Task directions: Those lines of the records that contain "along" are to be located and copied.

┏━━

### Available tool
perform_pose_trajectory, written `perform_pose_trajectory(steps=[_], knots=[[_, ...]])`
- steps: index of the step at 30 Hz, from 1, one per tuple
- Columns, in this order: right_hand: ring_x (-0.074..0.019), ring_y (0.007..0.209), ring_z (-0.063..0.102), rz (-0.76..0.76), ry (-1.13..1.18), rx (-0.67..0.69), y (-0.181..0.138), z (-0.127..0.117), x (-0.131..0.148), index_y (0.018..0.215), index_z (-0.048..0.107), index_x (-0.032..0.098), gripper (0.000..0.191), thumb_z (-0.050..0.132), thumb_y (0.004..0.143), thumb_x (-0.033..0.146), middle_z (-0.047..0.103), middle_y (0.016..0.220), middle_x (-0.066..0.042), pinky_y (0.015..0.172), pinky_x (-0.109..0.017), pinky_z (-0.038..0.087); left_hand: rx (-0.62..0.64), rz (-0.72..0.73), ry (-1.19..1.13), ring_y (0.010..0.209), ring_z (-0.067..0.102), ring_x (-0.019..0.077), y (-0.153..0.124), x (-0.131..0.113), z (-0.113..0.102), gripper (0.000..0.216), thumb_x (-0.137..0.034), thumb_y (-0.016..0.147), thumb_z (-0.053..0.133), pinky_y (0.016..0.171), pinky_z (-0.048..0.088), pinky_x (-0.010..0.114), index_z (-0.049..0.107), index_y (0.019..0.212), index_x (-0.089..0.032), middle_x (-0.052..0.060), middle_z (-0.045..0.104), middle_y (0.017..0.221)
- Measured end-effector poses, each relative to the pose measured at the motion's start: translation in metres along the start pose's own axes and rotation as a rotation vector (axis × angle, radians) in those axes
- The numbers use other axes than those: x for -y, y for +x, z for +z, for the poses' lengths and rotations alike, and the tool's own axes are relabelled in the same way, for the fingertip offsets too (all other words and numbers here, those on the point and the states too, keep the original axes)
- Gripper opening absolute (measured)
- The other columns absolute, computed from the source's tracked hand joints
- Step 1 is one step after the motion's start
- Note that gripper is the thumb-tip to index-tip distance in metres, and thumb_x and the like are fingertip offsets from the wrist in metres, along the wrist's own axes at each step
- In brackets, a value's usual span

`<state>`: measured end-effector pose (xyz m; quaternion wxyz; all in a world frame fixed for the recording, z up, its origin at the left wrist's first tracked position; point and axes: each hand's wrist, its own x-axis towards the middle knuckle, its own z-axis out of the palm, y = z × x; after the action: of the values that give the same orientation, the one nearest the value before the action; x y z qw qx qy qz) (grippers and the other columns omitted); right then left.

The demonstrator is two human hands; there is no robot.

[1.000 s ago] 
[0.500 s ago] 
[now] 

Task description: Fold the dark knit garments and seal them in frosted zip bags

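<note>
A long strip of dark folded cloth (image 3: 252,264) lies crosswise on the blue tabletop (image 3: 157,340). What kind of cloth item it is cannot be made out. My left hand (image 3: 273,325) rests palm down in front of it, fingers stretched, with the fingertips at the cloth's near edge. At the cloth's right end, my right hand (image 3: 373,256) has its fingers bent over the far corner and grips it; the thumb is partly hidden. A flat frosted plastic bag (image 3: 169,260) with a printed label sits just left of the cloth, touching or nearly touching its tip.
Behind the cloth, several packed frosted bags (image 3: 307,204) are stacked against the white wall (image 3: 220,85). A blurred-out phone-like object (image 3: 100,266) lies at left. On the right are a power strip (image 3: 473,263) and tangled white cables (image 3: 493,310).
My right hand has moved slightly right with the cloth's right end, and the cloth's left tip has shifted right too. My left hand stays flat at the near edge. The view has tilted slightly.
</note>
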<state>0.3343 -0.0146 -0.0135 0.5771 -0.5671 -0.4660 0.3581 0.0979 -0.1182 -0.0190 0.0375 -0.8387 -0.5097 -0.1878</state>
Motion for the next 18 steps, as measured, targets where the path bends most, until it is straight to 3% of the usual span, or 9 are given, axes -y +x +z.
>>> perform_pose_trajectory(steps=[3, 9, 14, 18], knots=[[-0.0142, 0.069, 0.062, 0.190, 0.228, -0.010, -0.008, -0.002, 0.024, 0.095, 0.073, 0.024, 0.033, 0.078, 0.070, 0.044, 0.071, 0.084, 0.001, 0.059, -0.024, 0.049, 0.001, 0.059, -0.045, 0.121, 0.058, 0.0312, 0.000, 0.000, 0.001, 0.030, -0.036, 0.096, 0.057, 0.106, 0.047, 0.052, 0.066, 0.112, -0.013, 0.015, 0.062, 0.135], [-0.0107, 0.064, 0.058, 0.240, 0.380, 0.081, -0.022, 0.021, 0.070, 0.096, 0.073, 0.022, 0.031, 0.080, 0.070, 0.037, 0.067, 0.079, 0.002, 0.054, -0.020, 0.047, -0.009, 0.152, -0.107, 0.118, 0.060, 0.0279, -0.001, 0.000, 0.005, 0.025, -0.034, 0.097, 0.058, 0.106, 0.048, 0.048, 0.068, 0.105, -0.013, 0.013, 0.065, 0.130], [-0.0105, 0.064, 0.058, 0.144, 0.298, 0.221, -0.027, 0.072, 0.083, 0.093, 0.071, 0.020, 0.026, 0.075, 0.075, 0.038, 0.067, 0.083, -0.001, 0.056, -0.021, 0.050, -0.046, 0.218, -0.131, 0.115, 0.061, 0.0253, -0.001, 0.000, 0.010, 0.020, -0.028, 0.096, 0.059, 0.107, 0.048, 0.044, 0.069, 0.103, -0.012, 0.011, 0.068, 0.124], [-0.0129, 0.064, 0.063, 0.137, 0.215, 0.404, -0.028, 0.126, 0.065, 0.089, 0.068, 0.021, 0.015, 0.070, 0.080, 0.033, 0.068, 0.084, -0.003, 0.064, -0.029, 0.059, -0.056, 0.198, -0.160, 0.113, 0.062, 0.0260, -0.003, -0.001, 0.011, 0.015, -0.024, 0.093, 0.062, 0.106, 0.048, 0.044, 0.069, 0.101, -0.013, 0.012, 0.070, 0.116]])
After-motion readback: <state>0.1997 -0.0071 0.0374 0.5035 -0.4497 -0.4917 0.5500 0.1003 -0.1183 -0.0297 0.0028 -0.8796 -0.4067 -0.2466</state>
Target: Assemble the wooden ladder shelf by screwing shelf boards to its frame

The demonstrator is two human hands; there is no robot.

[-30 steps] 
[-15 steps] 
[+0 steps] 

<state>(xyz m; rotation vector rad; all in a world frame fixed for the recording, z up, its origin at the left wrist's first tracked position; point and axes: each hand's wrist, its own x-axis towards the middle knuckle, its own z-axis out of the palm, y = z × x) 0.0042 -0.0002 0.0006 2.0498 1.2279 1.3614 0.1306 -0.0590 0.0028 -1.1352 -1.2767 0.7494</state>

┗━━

Response below:
- Measured end-effector poses, each relative to the pose measured at the motion's start: translation in metres along the start pose's own axes and rotation as a rotation vector (axis × angle, radians) in those axes
- Note that gripper is the thumb-tip to index-tip distance in metres, and thumb_x and the like are fingertip offsets from the wrist in metres, along the wrist's own axes at each step

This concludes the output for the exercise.